■ TASK PROMPT: First find the line containing "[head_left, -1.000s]" in the data, then set it down exactly along with every line after it, through the last.

'''

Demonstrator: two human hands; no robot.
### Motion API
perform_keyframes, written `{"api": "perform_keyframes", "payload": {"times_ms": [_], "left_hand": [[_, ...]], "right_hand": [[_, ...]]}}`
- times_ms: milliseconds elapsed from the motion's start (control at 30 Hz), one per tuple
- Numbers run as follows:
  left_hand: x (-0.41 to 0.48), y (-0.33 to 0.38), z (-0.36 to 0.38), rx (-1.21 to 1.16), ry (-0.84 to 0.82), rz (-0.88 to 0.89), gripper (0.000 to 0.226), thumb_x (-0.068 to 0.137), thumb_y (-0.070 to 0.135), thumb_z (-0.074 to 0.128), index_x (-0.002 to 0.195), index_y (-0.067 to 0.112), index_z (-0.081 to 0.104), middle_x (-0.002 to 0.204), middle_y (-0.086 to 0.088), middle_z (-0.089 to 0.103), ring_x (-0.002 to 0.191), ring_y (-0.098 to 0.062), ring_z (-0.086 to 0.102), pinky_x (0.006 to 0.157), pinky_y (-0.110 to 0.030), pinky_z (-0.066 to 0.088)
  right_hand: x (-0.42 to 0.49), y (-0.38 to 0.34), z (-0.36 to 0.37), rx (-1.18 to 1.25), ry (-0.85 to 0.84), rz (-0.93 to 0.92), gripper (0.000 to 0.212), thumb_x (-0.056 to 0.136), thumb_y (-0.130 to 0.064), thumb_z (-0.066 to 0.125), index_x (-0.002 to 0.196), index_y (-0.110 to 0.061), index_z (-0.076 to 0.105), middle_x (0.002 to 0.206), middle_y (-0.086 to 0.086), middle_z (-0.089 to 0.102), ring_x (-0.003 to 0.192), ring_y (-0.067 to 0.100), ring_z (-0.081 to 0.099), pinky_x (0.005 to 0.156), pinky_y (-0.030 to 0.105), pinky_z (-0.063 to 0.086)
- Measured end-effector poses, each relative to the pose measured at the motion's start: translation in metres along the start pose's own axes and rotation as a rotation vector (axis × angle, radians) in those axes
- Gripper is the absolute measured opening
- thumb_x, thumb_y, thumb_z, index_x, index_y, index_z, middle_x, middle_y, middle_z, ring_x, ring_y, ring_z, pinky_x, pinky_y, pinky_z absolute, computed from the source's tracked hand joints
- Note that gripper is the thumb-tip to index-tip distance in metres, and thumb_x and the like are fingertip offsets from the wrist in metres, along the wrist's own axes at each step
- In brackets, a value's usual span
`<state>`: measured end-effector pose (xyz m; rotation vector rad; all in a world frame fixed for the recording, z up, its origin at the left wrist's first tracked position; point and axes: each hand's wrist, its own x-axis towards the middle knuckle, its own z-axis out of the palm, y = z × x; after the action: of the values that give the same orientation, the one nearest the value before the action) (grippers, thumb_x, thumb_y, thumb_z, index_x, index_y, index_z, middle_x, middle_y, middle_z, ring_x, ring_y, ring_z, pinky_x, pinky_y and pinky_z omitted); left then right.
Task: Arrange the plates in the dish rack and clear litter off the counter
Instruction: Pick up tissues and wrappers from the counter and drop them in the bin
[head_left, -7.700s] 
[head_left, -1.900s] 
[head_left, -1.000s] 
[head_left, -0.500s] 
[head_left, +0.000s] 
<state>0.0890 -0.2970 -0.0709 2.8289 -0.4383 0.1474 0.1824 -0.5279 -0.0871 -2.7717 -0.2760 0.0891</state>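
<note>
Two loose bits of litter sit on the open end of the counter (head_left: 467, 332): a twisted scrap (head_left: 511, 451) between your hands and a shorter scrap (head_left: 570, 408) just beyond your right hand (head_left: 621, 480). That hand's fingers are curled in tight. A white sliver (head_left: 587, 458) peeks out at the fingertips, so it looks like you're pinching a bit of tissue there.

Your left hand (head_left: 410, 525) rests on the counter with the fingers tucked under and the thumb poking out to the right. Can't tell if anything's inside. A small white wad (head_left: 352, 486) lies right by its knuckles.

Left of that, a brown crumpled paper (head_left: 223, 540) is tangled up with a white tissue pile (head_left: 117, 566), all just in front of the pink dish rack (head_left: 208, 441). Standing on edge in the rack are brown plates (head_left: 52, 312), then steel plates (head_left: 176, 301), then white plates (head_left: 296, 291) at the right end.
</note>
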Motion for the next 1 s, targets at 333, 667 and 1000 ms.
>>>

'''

■ WRITTEN REPLY:
[head_left, -1.000s] 
[head_left, -0.500s] 
[head_left, +0.000s] 
<state>0.0890 -0.2970 -0.0709 2.8289 -0.4383 0.1474 0.1824 -0.5279 -0.0871 -2.7717 -0.2760 0.0891</state>
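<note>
Two loose bits of litter sit on the open end of the counter (head_left: 467, 332): a twisted scrap (head_left: 511, 451) between your hands and a shorter scrap (head_left: 570, 408) just beyond your right hand (head_left: 621, 480). That hand's fingers are curled in tight. A white sliver (head_left: 587, 458) peeks out at the fingertips, so it looks like you're pinching a bit of tissue there.

Your left hand (head_left: 410, 525) rests on the counter with the fingers tucked under and the thumb poking out to the right. Can't tell if anything's inside. A small white wad (head_left: 352, 486) lies right by its knuckles.

Left of that, a brown crumpled paper (head_left: 223, 540) is tangled up with a white tissue pile (head_left: 117, 566), all just in front of the pink dish rack (head_left: 208, 441). Standing on edge in the rack are brown plates (head_left: 52, 312), then steel plates (head_left: 176, 301), then white plates (head_left: 296, 291) at the right end.
</note>
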Motion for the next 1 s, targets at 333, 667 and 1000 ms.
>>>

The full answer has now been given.